Work instruction: Count the lines of the data below that include the string "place", and provide nothing but the result.

Data section:

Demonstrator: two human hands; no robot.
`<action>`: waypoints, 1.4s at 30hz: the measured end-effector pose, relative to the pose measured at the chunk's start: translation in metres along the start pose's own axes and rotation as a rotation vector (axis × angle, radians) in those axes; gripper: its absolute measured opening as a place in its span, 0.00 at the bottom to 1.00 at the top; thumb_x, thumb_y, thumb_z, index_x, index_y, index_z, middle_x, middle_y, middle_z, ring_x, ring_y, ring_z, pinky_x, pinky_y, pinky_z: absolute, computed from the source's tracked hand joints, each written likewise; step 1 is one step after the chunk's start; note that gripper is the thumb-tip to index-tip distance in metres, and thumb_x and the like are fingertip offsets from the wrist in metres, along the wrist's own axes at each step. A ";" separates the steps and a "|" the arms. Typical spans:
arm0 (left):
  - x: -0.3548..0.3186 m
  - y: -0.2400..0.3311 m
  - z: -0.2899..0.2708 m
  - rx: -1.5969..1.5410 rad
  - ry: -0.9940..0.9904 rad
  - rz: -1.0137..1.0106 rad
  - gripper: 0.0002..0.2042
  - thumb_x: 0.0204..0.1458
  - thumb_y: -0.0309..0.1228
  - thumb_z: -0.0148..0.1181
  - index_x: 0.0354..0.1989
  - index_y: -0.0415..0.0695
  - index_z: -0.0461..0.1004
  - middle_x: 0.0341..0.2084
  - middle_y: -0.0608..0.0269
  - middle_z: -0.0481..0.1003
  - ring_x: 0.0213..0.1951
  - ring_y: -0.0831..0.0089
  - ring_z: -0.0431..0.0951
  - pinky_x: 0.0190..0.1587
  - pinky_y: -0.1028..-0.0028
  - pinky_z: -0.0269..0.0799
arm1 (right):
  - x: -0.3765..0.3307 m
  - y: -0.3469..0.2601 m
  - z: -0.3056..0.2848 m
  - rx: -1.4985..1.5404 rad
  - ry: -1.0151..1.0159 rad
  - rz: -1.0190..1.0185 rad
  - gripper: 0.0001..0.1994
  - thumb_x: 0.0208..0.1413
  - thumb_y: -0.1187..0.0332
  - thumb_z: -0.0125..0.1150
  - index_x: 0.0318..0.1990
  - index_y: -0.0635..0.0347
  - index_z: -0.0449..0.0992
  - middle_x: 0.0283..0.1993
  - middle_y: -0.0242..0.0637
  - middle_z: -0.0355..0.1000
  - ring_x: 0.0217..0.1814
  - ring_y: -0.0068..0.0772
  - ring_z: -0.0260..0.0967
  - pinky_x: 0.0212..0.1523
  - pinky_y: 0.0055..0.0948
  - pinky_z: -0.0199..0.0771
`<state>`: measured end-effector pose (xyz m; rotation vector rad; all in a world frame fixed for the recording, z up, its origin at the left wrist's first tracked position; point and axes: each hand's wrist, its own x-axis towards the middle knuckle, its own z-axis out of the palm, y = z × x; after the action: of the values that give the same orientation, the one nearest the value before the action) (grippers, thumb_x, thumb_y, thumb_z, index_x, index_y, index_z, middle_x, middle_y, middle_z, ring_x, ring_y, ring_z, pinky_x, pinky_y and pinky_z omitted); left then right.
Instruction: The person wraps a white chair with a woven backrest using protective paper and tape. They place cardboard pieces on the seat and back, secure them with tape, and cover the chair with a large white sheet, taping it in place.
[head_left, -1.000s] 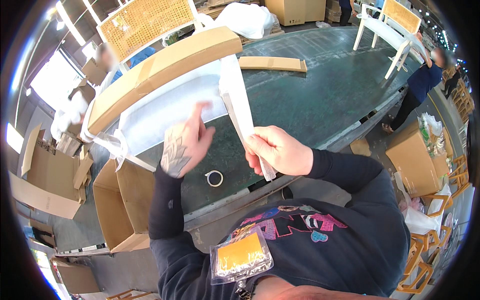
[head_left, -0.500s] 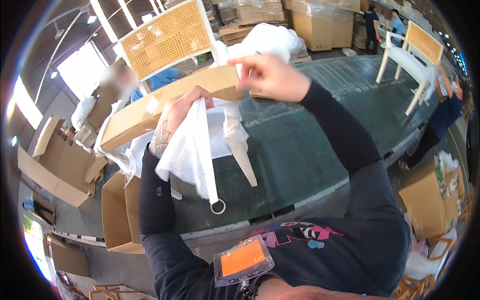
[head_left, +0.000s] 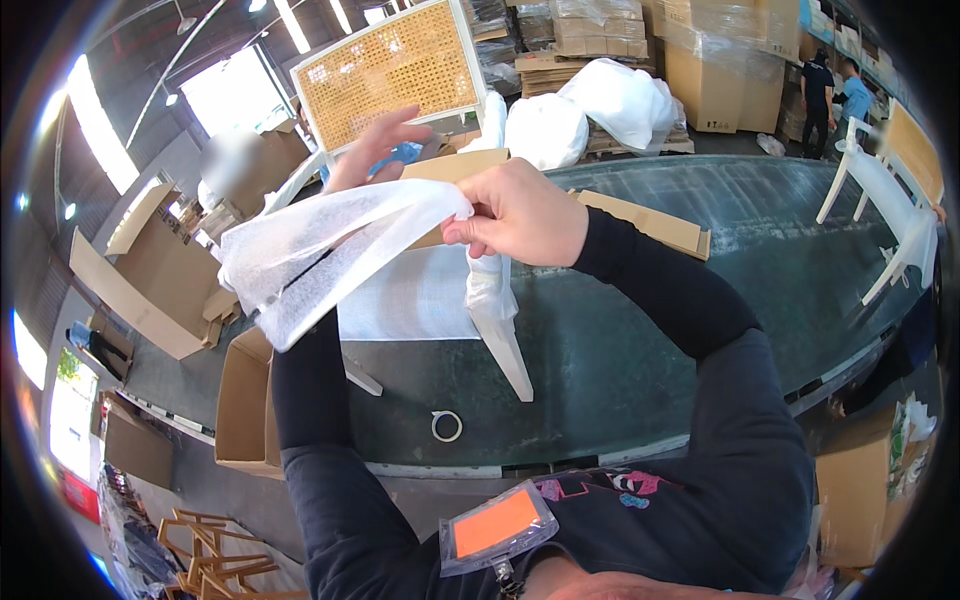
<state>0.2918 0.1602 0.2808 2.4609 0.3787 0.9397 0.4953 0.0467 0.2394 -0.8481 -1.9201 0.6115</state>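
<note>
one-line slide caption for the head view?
Both hands, left and right, stretch a white foam sleeve above a white chair on the table.

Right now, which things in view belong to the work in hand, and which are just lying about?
In hand:
- white foam sheet, pinched by the right hand, with the left hand behind it
- white chair leg, partly wrapped, on the dark table

Lying about:
- tape roll
- flat cardboard piece
- open carton
- white chair on the table's far end
</note>
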 end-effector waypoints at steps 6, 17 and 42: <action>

Solution for this problem: 2